Дальние, очень дальние предки. Прадед Ченг Хуа уже песен не пел, с чувством, по-отечески воспитывал деда: «Цзе фу, мой мальчик, цзы линь. Обирай богатых, помогай бедным». Дедушка, возмужав, пестовал отца: «Обирай всех, мой мальчик, деньги не пахнут, зато труп врага пахнет хорошо». Папа Ченг Хуа много не говорил, воспитывал наследника собственным примером. Пока не напоролся на пулю. А перед смертью прошептал: «Запомни, мой мальчик, хорошо умирает тот, кто умирает последним. А потому убивай первым. Истинно мудрый человек не имеет живых врагов». И Ченг Хуа пошел по стопам любимого отца. Дядюшка Хеу[162] учил его «естественному» боксу Дзы Жень Мень, старшие братья — жизни, а та — хитрости, жестокости, изворотливости и коварству. Ведь хорошо умирает тот, кто умирает последним… К сорока годам Ченг Хуа достиг многого — он обрел множество «племянников», сделался богат, мог повернуть голову на триста шестьдесят градусов, втянуть тестикулы под лобковую кость, ударить нападающего сзади через свое плечо ногой. У него был роскошный дом, влиятельные друзья, красивейшие женщины, невиданная власть. И вдруг все это сделалось ненужным, призрачным, не имеющим ни малейшего значения. Когда в мозгу неоперабельная раковая опухоль, как-то не до яхт, лимузинов и чемоданов с наркодолларами. Тянет все больше к эскулапам, к светилам от науки, а те единодушно объявили приговор — дело хуже некуда. Максимум полгода…

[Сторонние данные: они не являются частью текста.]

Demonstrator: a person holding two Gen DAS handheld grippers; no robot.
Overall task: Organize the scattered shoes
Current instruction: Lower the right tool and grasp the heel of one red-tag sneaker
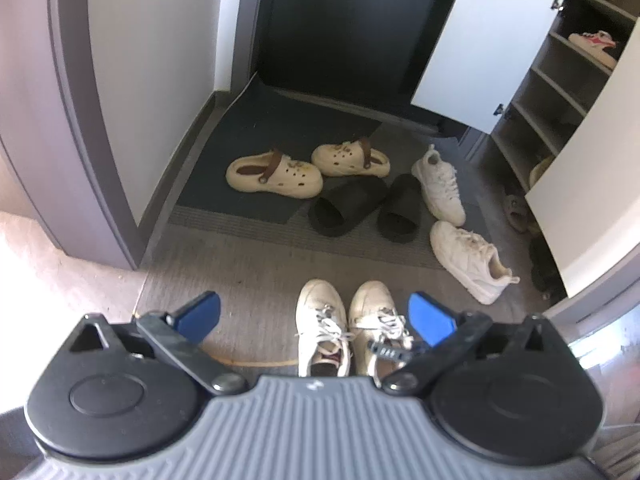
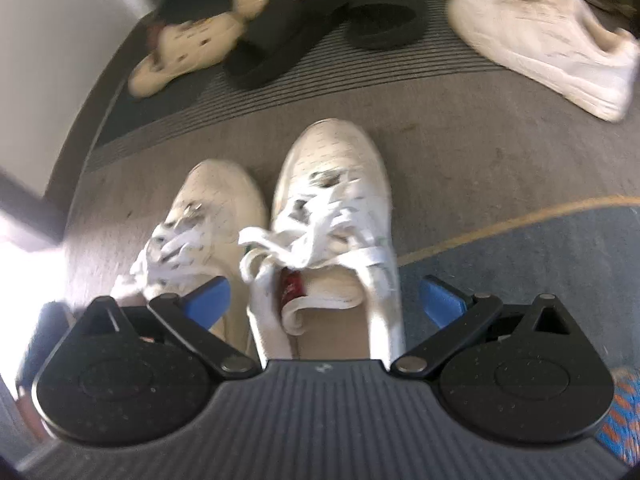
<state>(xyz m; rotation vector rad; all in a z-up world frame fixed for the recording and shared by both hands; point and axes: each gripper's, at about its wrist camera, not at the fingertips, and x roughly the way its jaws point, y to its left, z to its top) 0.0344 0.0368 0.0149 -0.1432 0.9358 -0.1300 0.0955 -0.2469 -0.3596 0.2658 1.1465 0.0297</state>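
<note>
The left wrist view takes in the whole entry: a dark door [image 1: 340, 20], a dark mat [image 1: 248, 136] in front of it, grey carpet [image 1: 248, 256], and at right an open cabinet [image 1: 560, 92] with a white door [image 1: 488, 40] swung out. A red-and-white shoe [image 1: 596, 46] sits on an upper shelf, and other footwear lies dim on the cabinet's bottom. None of that shows in the right wrist view, which is blurred and close to the floor.

Scattered shoes fill the middle of the floor. Two cream clogs [image 1: 276, 174] lie partly on the mat, two black slides [image 1: 346, 204] just in front of them, touching or overlapping the clogs. Two white sneakers [image 1: 468, 256] lie at angles near the cabinet. A laced white pair [image 1: 344, 316] stands side by side, toes toward the door, nearest both cameras.

Bare carpet lies left of the laced pair, up to the wall corner [image 1: 100, 200]; between that pair and the slides the floor is open too. The right view alone shows a blue rug [image 2: 540, 248] with a tan border right of the pair.

The left gripper [image 1: 316, 316] is spread wide, empty, above the laced pair. The right gripper [image 2: 326, 300] is also spread wide, straddling the heel of the right-hand laced shoe [image 2: 332, 216]; its left finger [image 2: 210, 300] sits between the two shoes. Whether it touches is unclear.
</note>
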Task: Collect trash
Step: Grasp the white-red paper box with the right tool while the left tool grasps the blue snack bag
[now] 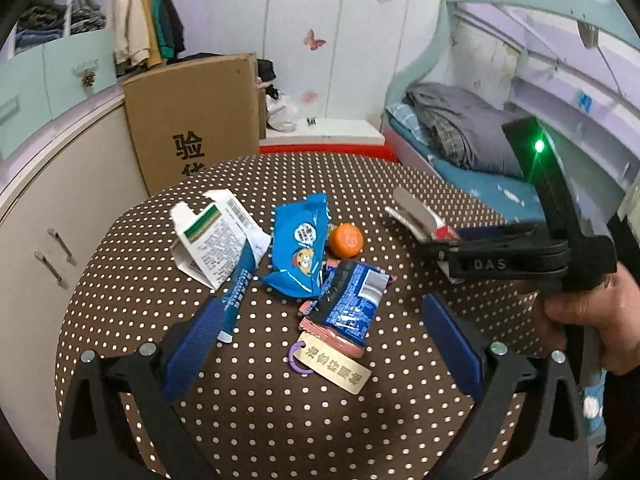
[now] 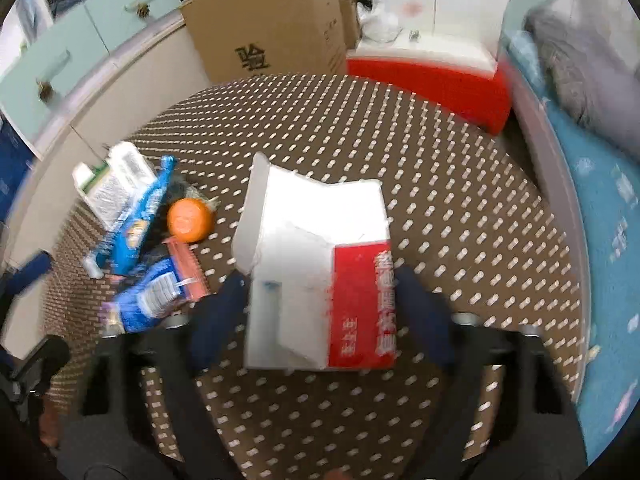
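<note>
Trash lies on a round brown dotted table (image 1: 260,420): a torn white-and-green carton (image 1: 212,236), a blue tube (image 1: 236,288), a blue snack wrapper (image 1: 298,248), a dark blue wrapper (image 1: 348,300), an orange fruit (image 1: 346,240) and a tan tag (image 1: 336,364). My left gripper (image 1: 320,348) hangs open over the dark blue wrapper and the tag, touching nothing. My right gripper (image 2: 320,304) is shut on the sides of a red-and-white carton (image 2: 320,220). From the left wrist view that carton (image 1: 416,212) sticks out of the right gripper (image 1: 436,248), which a hand (image 1: 592,320) holds.
A tall cardboard box (image 1: 192,120) stands behind the table on the left, beside a cream cabinet (image 1: 52,200). A red-and-white low stand (image 1: 324,136) sits behind the table. A bunk bed (image 1: 460,148) with grey bedding fills the right side.
</note>
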A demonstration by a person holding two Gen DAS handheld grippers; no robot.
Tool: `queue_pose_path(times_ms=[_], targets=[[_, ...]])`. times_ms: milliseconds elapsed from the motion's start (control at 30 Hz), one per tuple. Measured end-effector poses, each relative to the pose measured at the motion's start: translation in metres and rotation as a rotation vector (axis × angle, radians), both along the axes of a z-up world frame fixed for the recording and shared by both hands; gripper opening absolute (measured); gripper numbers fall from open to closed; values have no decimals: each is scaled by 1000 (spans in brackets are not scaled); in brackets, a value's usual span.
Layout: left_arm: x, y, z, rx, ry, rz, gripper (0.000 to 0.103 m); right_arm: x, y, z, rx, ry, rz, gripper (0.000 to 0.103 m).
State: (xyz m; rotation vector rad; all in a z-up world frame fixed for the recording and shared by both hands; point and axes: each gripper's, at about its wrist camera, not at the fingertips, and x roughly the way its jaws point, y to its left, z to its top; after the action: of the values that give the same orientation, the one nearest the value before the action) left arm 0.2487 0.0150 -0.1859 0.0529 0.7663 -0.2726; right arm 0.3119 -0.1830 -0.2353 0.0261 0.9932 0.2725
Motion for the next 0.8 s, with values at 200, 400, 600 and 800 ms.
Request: queue_pose_path(times_ms=[200,400,600,800], targets=[[16,-25,-15,98,24,-102,97,-9,-11,-3,37,-7,12,68],[33,-46,-32,170,72,-164,76,-29,-41,-2,54,-6,-24,68],[37,-62,-39,175,107,-222,46,-42,-61,-2,59,-2,-52,68],[34,-72,-38,91,144,-250,36,-52,-76,3,85,-22,-68,68]])
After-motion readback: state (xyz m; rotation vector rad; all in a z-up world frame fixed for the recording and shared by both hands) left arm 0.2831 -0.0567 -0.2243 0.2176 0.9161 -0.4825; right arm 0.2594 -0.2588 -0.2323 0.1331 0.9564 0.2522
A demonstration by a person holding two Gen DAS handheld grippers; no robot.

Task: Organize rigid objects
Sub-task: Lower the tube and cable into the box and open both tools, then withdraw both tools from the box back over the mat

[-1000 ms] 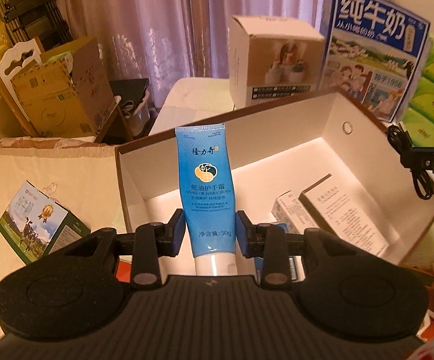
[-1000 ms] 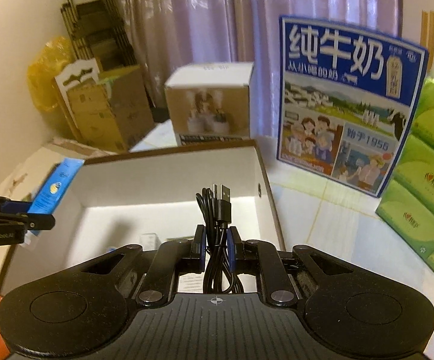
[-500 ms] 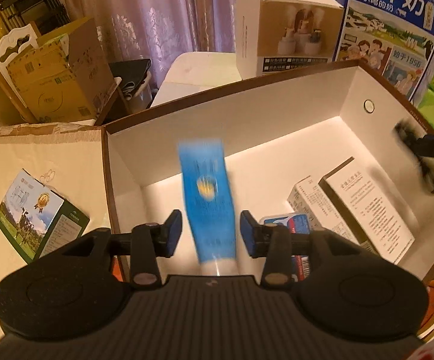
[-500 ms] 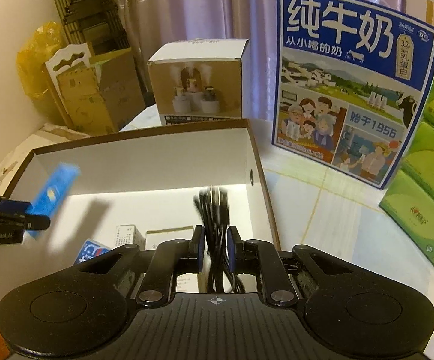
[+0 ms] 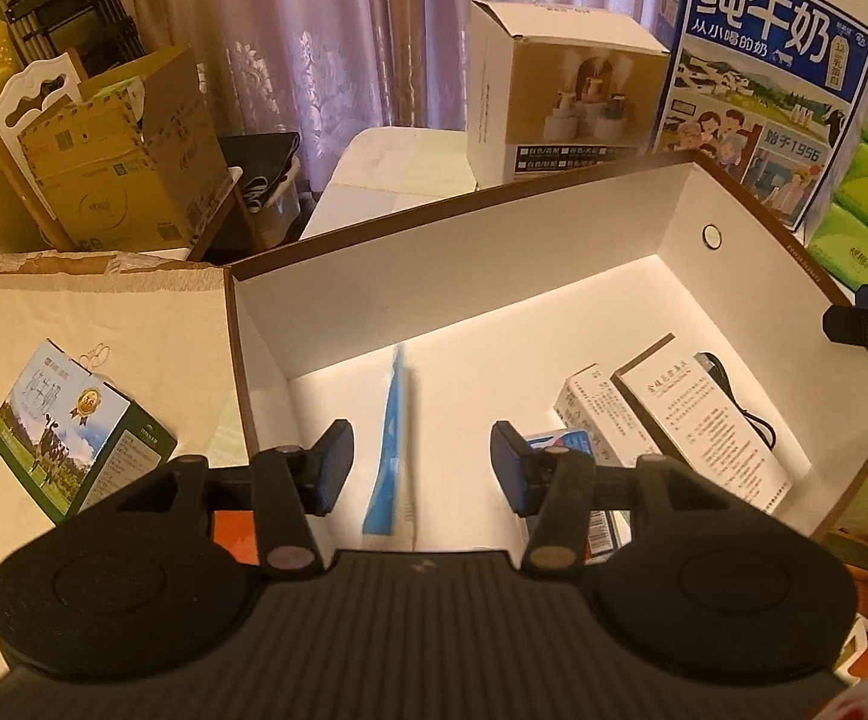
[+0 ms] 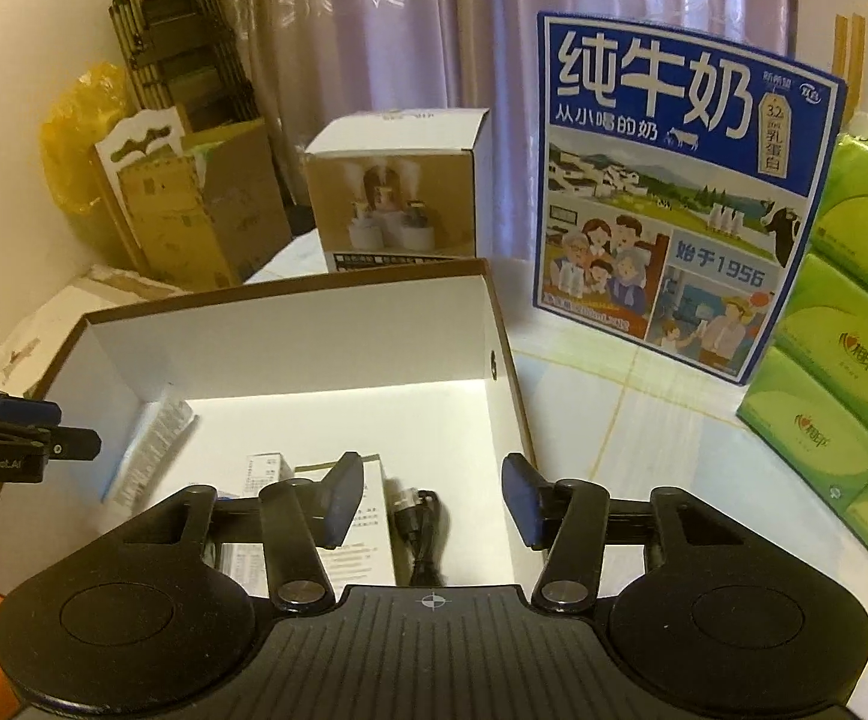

Только не такой был человек Ченг Хуа, чтобы вот так, запросто, расстаться с жизнью. Мучительно страдая от головных болей, захлебываясь рвотой и теряя сознание, он вылетел на личном самолете в Харбин, к таинственному Белобородому Даосу Даоженю — лекарю, мудрецу, философу и предсказателю. И видит бог, не зря.

— Ну что, вот и отрыгнулось тебе мясо белого зайца,[163] — веско промолвил маг, только взглянув на визитера. — Тот, кто, дожив до сорока лет, вызывает лишь неприязнь, — конченый человек. Нельзя все время брать, не отдавая. За все на этом свете приходится платить. Сполна.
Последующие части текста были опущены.